Required work: Restate the data below, keeping every line the same.

Dataset extract:
== Segment start ==

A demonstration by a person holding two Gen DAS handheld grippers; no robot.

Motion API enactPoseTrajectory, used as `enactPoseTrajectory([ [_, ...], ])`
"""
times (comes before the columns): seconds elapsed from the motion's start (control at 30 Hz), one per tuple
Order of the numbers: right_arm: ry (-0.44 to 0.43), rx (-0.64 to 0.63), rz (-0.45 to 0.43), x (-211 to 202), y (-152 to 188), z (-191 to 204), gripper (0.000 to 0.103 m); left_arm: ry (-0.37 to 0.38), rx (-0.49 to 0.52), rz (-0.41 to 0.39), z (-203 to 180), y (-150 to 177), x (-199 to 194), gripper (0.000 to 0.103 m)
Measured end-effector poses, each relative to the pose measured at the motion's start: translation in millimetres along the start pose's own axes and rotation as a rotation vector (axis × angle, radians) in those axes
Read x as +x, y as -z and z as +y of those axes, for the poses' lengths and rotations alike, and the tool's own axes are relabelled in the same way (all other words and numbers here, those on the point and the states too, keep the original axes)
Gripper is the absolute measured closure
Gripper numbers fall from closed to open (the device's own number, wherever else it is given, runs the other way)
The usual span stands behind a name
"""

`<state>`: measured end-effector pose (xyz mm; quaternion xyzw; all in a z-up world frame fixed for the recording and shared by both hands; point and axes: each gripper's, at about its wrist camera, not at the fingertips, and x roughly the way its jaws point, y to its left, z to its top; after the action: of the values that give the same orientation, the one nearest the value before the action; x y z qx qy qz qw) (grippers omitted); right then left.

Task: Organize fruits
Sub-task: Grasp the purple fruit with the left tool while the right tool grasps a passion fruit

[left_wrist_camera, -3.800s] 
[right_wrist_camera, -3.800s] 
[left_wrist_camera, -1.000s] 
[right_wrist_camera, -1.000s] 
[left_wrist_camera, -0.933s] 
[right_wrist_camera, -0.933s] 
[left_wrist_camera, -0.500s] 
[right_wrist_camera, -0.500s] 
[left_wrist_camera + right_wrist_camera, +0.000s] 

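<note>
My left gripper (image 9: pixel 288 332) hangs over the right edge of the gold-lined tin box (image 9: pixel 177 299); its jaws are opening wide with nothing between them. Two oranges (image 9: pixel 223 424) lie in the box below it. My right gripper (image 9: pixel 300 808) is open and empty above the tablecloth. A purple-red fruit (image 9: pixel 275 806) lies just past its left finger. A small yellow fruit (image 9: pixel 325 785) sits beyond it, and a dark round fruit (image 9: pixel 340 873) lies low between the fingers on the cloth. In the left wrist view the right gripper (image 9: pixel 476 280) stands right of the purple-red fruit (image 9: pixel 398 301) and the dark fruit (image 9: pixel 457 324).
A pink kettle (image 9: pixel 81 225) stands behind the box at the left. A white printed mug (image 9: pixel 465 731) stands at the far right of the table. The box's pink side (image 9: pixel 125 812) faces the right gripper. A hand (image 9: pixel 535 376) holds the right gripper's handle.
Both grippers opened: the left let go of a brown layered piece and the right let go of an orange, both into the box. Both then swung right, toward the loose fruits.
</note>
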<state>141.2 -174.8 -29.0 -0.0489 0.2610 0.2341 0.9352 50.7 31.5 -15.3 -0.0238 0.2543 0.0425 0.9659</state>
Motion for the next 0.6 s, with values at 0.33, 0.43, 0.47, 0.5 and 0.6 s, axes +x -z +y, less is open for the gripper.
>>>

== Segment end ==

Task result:
A demonstration by a person holding two Gen DAS handheld grippers; no robot.

Motion API enactPoseTrajectory, used as `enactPoseTrajectory([ [_, ...], ])`
"""
times (comes before the columns): seconds elapsed from the motion's start (control at 30 Hz), one per tuple
Order of the numbers: right_arm: ry (-0.44 to 0.43), rx (-0.64 to 0.63), rz (-0.45 to 0.43), x (-211 to 202), y (-152 to 188), z (-191 to 204), gripper (0.000 to 0.103 m); left_arm: ry (-0.37 to 0.38), rx (-0.49 to 0.52), rz (-0.41 to 0.39), z (-203 to 180), y (-150 to 177), x (-199 to 194), gripper (0.000 to 0.103 m)
Measured end-effector poses, each relative to the pose measured at the motion's start: translation in millimetres along the start pose's own axes and rotation as a rotation vector (axis × angle, radians) in those axes
Read x as +x, y as -z and z as +y of those axes, for the poses' lengths and rotations alike, and the tool's own axes are relabelled in the same way (all other words and numbers here, those on the point and the states too, keep the original axes)
Gripper is the absolute measured closure
Gripper numbers fall from closed to open (the device's own number, wherever else it is given, runs the other way)
The usual span stands behind a name
"""

`<state>`: measured end-effector pose (xyz mm; quaternion xyzw; all in a z-up world frame fixed for the recording and shared by both hands; point and axes: each gripper's, at about its wrist camera, not at the fingertips, and x roughly the way its jaws point, y to its left, z to its top; after the action: of the values that give the same orientation, the one nearest the value before the action; x y z qx qy qz qw) (grippers omitted); right then left.

Task: Organize fruits
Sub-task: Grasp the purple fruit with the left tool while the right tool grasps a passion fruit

[left_wrist_camera, -3.800s] 
[right_wrist_camera, -3.800s] 
[left_wrist_camera, -1.000s] 
[right_wrist_camera, -1.000s] 
[left_wrist_camera, -0.933s] 
[right_wrist_camera, -0.933s] 
[left_wrist_camera, -0.500s] 
[right_wrist_camera, -0.500s] 
[left_wrist_camera + right_wrist_camera, +0.000s] 

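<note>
My left gripper (image 9: pixel 288 332) hangs over the right edge of the gold-lined tin box (image 9: pixel 177 299); its jaws are opening wide with nothing between them. Two oranges (image 9: pixel 223 424) lie in the box below it. My right gripper (image 9: pixel 300 808) is open and empty above the tablecloth. A purple-red fruit (image 9: pixel 275 806) lies just past its left finger. A small yellow fruit (image 9: pixel 325 785) sits beyond it, and a dark round fruit (image 9: pixel 340 873) lies low between the fingers on the cloth. In the left wrist view the right gripper (image 9: pixel 476 280) stands right of the purple-red fruit (image 9: pixel 398 301) and the dark fruit (image 9: pixel 457 324).
A pink kettle (image 9: pixel 81 225) stands behind the box at the left. A white printed mug (image 9: pixel 465 731) stands at the far right of the table. The box's pink side (image 9: pixel 125 812) faces the right gripper. A hand (image 9: pixel 535 376) holds the right gripper's handle.
Both grippers opened: the left let go of a brown layered piece and the right let go of an orange, both into the box. Both then swung right, toward the loose fruits.
</note>
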<state>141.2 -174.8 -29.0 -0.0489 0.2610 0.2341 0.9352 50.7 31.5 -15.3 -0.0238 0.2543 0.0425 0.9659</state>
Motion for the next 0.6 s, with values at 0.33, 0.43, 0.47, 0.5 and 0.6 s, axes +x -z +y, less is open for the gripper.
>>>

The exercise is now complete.